EleutherAI / the-pile

MIT License
1.46k stars 126 forks source link

Debate notes #56

Closed Hellisotherpeople closed 3 years ago

Hellisotherpeople commented 3 years ago

I have this dataset which consists of a large amount of documents compiled by competitive debaters as evidence, along-side extractive and abstractive summaries. Can the documents portion be included in this dataset? I have ~180K documents.

https://github.com/Hellisotherpeople/DebateSum

StellaAthena commented 3 years ago

Hi! Approximately how large is your dataset (in GB, not documents)? And what language(s) is it in?

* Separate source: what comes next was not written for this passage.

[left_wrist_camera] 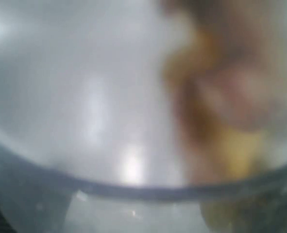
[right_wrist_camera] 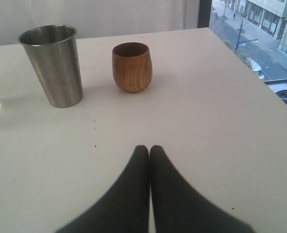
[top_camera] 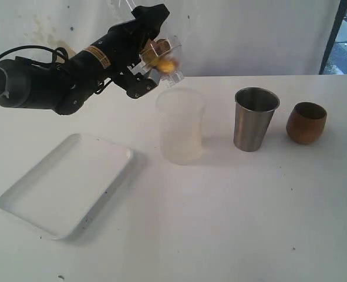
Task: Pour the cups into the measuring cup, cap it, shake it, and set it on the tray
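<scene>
Your left hand (top_camera: 152, 54) grips the clear plastic measuring cup (top_camera: 172, 67) tilted aloft, likely for shaking, with the shallow white tray (top_camera: 20, 200) waiting at its seven o'clock; your right hand (right_wrist_camera: 149, 150) rests closed, empty.

left gripper (top_camera: 152, 51): black, with a yellow-and-black label band on the arm behind it
measuring cup (top_camera: 174, 74): clear and colourless, yellow and brown lumps inside (only amber smears in the left wrist view)
frosted cup (top_camera: 180, 126): plain milky white, translucent, just below the left gripper
steel tumbler (top_camera: 254, 120): brushed silver-grey, darker inside, ahead of the right gripper
brown cup (top_camera: 306, 123): warm orange-brown with wood-grain lines, dark inside, ahead of the right gripper
tray (top_camera: 67, 182): plain white, below the left gripper
bench (top_camera: 249, 205): white, a few tiny dark specks
right gripper (right_wrist_camera: 149, 160): matte black
</scene>
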Controlling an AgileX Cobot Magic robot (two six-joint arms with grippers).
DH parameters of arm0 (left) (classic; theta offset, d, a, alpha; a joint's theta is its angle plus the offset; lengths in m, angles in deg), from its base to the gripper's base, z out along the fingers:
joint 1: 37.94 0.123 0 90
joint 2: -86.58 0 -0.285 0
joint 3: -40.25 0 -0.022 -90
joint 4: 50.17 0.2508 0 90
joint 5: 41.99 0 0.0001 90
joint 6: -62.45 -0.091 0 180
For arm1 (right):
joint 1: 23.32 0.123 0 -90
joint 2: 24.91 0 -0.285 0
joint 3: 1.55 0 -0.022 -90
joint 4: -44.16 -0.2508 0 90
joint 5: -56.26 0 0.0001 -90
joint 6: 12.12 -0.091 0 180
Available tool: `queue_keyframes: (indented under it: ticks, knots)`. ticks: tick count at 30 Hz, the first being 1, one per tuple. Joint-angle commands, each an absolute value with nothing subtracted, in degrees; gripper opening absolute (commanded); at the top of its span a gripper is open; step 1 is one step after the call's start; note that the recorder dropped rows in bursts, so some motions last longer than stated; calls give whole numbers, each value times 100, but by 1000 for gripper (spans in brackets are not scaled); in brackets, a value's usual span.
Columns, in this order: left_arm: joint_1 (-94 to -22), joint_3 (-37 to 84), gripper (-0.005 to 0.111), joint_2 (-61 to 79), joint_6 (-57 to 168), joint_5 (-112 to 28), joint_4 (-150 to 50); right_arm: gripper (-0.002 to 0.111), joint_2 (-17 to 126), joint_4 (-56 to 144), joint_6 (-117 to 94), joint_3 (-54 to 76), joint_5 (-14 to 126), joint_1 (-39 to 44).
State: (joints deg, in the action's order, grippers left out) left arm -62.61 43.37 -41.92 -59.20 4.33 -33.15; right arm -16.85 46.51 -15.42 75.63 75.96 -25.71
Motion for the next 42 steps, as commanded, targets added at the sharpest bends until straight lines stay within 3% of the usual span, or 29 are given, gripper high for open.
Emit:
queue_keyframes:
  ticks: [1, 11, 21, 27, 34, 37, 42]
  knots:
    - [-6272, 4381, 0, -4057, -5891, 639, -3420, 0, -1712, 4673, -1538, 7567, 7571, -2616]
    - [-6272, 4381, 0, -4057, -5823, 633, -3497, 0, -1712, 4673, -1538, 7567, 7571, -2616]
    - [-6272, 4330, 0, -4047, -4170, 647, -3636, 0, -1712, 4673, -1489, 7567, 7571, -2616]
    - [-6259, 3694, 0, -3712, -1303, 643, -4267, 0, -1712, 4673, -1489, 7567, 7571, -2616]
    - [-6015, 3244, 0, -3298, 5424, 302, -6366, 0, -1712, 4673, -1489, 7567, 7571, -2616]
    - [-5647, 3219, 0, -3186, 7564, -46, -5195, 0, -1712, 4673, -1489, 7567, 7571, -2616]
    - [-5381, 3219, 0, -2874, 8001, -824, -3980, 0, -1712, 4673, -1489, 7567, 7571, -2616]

Hellisotherpeople commented 3 years ago

Slightly less than 1GB, English

StellaAthena commented 3 years ago

That sounds great! Thanks for bringing it to our attention. If you’d like to contribute it, feel free to submit a PR. Otherwise I’ll put it on the list of things we need to get around to doing.

Hellisotherpeople commented 3 years ago

Is this being included in a future release of the pile? I haven't had a lot of time to spend on this recently but I can try to get it in very soon if there is some kind of time-limit...

StellaAthena commented 3 years ago

Is this being included in a future release of the pile? I haven't had a lot of time to spend on this recently but I can try to get it in very soon if there is some kind of time-limit...

We are not currently working on a Pile V2 or similar. So no.